WORK REQUIRED: Output the whole listing below. Keep it exact.

DATA SHOWN:

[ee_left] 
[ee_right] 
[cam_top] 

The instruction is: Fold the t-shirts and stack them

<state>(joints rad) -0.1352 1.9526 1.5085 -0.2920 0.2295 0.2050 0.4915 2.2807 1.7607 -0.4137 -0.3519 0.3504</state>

REPLY TO THE EXERCISE:
[ee_left] 
[ee_right] 
[cam_top] 

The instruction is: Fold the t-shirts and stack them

<state>(joints rad) -0.1352 1.9526 1.5085 -0.2920 0.2295 0.2050 0.4915 2.2807 1.7607 -0.4137 -0.3519 0.3504</state>

This answer requires nothing further.